In time, as LLMs become more commoditised it’s likely that we will all come to trust third party providers with our data just as many organisations trust cloud service providers with their data now. But, there will always be a subset of organisations for whom guarantees of third party providers are not enough, and will want to host their own models in their own environment — and in this case an open source deployment makes sense.

The LLM Pyramid

The landscape of models is confusing. There are hundreds of models out there, and more being released each week. The way we tend to describe the landscape is like a pyramid with a few really high performing models at the top like GPT-4, and the more traditional language models (small by today’s standards) like BERT at the base of the pyramid. For conceptual simplicity, we split the pyramid into four layers.

”Pinnacle” (GPT4 level) models

The top of the pyramid is dominated by a few proprietary models: OpenAI’s GPT4, Anthropic’s Claude, Google’s Gemini and Mistral Medium which has shown impressive performance on popular benchmarks such as the LMSys chatbot arena.

If you need best in class performance on complicated tasks, then these are the models you should be using, and as of now: all are proprietary.

Mid (GPT3.5) level models

The next group of models we loosely call the GPT3.5 level group. This group includes a mix of proprietary and open source models, such as GPT3.5, Mixtral 8x7B, Llama2 70B, Palm 2, Claude Instant, and Falcon 180B.

These models all produce impressive results, and are excellent for a range of generative applications such as Question-Answering and summarisation, as well as producing high quality zero and few shot performance on extractive tasks such as text classification and NER.

If you have concerns about privacy, security, or IP protection, or want fine grained control over stability, latency, cost, and performance, but don’t need best in class performance, then one of the open source models from this layer may be a good option.

Lower performance models (~1–20B)

After the mid group, there exists a large pool of mostly open models that are suitable for specific use cases, but lack the general applicability of the mid and high performance models.

These models are good for simple generative use cases, for example easy summarisation where less nuance is required, or Question-Answering over generic topics. These models may also be good candidates for prototyping: to prove out a use case before moving on to a larger more costly model. These models have also shown excellent performance when fine tuned for the specific use case. We’re thinking primarily of LLAMA2 7–13B, Mistral 7B, and smaller proprietary models from Google (Gemini Nano).

Small(!) models

Finally, we have the language models which are no longer considered to be ‘large’, and are much more uniformly open source. Here we’re thinking of smaller transformer models such as BERT and its many variations like RoBERTa.
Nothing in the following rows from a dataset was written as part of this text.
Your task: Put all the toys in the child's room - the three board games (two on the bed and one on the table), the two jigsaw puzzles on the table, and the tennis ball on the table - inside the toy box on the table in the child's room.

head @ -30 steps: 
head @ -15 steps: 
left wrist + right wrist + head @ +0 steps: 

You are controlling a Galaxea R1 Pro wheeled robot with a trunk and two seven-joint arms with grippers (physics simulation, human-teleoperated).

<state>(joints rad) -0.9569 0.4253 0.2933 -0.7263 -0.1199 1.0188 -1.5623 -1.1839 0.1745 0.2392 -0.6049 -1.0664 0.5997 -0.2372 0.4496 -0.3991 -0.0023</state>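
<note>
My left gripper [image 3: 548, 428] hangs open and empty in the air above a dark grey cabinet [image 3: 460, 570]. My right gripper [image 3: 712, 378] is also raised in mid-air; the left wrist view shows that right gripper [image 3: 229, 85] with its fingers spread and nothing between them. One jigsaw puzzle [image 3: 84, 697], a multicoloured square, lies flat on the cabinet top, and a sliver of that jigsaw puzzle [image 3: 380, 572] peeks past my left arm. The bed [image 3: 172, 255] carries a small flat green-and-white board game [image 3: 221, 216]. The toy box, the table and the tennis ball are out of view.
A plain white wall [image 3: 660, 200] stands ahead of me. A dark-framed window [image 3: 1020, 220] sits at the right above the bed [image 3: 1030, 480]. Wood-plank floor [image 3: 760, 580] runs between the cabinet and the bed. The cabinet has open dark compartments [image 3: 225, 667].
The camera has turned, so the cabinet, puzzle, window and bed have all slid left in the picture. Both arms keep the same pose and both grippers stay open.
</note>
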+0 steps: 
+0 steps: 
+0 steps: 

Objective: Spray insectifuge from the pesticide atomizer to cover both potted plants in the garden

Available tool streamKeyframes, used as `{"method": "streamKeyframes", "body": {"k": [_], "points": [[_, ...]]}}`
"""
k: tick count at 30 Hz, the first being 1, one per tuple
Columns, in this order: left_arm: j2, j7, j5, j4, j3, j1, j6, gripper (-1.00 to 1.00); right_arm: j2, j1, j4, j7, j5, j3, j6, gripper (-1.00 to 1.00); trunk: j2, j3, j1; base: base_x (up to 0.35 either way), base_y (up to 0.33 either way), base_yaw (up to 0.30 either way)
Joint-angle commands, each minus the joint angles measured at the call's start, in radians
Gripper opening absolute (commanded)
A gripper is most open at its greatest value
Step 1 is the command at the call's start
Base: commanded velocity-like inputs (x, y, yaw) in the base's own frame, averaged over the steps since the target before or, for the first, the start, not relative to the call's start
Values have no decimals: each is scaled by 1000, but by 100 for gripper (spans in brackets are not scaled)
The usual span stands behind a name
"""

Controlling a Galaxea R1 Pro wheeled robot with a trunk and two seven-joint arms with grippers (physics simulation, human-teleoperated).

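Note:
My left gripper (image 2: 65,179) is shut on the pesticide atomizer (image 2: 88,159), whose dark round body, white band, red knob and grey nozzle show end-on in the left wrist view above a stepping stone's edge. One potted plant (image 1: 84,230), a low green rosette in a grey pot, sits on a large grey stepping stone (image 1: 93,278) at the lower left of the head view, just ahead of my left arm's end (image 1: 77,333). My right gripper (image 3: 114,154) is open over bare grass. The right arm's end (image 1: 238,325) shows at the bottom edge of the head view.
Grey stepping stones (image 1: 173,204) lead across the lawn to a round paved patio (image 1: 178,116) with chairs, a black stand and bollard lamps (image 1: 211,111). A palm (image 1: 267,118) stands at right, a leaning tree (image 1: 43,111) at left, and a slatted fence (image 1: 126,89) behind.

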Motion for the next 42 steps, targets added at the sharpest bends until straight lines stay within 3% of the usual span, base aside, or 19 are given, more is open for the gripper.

These models perform very well on well structured (extractive) problems for which there are a lot of annotated data. These open source models excel where size, speed, and cost are a concern. They also overcome the stability and privacy concerns, as we can easily train or fine tune our own models and deploy them wherever they need to be deployed.

Summing up

In this post we’ve outlined the way we think about the landscape of open and proprietary LLM models. It’s not perfect, but it helps to frame the conversation around the various capabilities of different models, and whether those models should be proprietary or open source.